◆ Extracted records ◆
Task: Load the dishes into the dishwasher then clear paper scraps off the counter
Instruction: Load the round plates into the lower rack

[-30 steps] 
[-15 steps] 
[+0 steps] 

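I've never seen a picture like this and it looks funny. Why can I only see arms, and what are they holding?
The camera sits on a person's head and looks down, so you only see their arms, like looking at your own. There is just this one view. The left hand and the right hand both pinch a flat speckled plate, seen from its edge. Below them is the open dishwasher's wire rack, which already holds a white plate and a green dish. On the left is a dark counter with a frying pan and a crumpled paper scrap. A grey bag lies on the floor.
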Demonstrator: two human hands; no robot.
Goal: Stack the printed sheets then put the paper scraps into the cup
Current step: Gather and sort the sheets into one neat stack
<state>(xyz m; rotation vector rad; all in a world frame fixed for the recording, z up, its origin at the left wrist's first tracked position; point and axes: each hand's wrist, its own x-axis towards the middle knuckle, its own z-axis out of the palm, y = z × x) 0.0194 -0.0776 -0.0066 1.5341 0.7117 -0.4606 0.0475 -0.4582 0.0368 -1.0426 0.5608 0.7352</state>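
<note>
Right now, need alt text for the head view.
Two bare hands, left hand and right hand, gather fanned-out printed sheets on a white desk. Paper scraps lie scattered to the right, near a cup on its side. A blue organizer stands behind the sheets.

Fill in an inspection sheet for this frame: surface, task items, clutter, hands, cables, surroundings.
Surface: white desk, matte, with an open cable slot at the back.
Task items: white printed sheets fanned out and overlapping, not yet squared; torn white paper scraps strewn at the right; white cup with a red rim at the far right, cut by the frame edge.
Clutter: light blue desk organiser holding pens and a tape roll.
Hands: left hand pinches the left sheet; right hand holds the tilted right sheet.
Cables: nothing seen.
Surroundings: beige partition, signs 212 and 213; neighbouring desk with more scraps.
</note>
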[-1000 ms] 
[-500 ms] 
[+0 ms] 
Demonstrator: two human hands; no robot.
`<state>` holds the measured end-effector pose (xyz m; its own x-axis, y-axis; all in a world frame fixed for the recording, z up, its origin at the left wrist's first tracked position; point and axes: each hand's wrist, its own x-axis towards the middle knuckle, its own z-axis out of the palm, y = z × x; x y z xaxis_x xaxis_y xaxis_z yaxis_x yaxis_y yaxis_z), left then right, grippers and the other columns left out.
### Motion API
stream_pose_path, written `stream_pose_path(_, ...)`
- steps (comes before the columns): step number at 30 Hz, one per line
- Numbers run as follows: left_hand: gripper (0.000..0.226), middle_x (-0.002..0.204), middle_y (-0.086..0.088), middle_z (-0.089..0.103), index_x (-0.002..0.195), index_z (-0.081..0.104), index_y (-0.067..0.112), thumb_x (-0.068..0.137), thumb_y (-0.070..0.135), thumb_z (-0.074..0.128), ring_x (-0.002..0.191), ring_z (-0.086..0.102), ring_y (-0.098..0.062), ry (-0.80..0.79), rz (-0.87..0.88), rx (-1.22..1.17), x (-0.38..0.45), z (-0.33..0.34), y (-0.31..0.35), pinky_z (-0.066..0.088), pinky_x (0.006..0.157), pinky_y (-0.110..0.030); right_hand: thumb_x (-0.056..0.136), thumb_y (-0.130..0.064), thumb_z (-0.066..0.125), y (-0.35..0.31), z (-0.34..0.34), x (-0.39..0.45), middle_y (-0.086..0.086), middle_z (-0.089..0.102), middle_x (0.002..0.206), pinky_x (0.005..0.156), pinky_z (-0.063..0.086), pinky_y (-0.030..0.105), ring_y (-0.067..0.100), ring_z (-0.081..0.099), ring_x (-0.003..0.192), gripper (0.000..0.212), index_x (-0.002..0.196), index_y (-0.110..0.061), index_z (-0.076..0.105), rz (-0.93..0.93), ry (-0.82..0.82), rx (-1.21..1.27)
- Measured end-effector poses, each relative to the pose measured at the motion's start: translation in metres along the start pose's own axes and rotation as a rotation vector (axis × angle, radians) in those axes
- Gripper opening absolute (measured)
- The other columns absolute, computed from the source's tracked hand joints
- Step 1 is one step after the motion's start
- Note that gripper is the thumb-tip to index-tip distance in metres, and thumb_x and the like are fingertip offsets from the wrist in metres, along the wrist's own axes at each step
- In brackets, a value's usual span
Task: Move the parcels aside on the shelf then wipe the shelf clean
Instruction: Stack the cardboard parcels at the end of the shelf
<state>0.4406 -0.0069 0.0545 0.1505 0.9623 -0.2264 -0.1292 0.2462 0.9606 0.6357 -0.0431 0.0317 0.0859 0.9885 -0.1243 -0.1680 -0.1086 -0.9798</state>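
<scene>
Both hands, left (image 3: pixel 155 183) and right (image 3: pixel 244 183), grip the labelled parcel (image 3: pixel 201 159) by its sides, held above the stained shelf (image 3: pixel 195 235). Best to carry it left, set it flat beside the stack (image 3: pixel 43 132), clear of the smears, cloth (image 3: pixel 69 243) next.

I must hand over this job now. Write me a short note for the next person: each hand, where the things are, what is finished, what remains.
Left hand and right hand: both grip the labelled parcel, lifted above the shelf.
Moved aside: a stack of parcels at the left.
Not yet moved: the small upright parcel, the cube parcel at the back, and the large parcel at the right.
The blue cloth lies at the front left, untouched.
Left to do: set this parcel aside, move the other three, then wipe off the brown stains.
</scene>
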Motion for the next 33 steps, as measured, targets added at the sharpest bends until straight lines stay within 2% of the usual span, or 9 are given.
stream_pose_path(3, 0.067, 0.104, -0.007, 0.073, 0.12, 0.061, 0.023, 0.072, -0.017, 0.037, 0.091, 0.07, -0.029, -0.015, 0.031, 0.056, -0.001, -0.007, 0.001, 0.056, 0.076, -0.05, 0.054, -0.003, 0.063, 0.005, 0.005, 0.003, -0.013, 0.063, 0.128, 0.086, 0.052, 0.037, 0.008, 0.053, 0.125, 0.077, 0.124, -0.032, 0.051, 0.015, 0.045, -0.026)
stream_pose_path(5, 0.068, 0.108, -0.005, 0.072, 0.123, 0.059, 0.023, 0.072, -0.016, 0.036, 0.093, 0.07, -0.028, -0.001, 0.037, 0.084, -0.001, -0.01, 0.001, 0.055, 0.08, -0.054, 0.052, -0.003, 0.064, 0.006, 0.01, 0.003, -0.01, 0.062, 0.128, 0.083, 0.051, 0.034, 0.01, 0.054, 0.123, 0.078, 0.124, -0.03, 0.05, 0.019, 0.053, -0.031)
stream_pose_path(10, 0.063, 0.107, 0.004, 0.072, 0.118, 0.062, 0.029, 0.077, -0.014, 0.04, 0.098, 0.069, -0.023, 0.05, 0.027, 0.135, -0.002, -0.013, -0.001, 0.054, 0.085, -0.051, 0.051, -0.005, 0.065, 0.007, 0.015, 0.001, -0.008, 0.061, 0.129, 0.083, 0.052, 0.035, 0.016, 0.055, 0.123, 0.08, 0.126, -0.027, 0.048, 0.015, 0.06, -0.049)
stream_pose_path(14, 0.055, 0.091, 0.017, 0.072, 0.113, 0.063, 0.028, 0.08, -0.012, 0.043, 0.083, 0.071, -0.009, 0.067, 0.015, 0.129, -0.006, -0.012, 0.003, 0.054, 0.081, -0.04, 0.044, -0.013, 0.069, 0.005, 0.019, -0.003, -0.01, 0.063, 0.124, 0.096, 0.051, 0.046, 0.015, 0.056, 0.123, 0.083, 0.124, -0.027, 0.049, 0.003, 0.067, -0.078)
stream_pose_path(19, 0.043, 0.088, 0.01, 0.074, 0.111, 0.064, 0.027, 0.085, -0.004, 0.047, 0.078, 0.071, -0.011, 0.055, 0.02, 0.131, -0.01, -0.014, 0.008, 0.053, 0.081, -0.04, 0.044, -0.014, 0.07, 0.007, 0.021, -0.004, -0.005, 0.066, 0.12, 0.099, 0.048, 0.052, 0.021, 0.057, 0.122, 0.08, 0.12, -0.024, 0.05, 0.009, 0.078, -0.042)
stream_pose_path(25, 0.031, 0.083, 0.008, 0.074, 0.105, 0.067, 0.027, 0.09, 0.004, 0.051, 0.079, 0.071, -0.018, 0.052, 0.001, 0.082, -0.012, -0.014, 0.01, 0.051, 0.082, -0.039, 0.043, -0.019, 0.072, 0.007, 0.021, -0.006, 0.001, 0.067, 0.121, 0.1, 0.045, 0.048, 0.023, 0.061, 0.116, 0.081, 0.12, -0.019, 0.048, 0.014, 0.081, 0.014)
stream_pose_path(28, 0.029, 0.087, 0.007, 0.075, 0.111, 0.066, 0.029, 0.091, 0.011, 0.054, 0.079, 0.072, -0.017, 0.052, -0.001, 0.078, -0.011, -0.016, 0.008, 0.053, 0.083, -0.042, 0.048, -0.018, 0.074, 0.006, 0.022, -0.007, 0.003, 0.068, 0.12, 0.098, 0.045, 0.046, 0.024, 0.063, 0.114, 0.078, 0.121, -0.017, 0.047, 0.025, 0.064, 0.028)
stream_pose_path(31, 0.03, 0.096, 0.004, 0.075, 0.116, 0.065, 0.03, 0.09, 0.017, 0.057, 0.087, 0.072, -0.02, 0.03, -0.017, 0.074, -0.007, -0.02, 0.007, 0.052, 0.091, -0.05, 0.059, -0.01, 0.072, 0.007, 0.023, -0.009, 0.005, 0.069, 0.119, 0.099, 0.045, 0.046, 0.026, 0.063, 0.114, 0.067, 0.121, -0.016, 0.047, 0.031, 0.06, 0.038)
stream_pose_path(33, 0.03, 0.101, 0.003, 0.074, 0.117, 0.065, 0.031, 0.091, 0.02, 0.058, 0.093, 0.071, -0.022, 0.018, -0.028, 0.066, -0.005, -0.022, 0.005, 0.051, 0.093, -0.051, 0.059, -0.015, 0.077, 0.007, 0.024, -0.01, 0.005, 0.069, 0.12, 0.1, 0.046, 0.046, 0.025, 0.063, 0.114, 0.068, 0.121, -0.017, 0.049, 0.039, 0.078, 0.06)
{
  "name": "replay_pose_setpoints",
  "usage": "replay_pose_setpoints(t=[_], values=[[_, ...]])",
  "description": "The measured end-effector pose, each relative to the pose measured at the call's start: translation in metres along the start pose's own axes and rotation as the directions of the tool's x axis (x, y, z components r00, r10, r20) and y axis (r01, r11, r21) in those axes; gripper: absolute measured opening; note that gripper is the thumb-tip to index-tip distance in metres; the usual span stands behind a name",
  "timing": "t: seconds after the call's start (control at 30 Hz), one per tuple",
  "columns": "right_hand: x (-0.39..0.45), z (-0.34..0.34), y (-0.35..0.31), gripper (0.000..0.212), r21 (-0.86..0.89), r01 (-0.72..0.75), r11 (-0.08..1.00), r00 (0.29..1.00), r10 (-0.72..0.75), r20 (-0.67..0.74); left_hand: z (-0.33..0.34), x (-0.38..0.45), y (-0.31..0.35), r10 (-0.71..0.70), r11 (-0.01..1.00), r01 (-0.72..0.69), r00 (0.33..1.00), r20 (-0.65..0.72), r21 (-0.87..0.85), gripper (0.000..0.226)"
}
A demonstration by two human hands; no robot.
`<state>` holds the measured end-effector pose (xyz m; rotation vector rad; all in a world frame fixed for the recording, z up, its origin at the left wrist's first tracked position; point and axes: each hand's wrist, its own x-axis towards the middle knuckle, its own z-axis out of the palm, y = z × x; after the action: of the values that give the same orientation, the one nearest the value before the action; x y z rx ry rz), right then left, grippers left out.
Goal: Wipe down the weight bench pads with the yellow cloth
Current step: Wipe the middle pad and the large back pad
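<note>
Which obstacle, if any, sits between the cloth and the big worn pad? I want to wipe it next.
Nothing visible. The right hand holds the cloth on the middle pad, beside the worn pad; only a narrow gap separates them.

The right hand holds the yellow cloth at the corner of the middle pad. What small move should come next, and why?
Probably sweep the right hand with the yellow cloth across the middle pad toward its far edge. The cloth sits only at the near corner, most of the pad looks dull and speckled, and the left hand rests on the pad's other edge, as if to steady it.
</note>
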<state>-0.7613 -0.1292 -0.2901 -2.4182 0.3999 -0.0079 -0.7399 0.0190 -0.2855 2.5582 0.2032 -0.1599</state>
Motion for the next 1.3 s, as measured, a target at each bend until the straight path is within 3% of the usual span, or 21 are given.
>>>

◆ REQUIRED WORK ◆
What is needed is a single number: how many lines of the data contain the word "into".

◆ RESULT OF THE EXERCISE ◆
4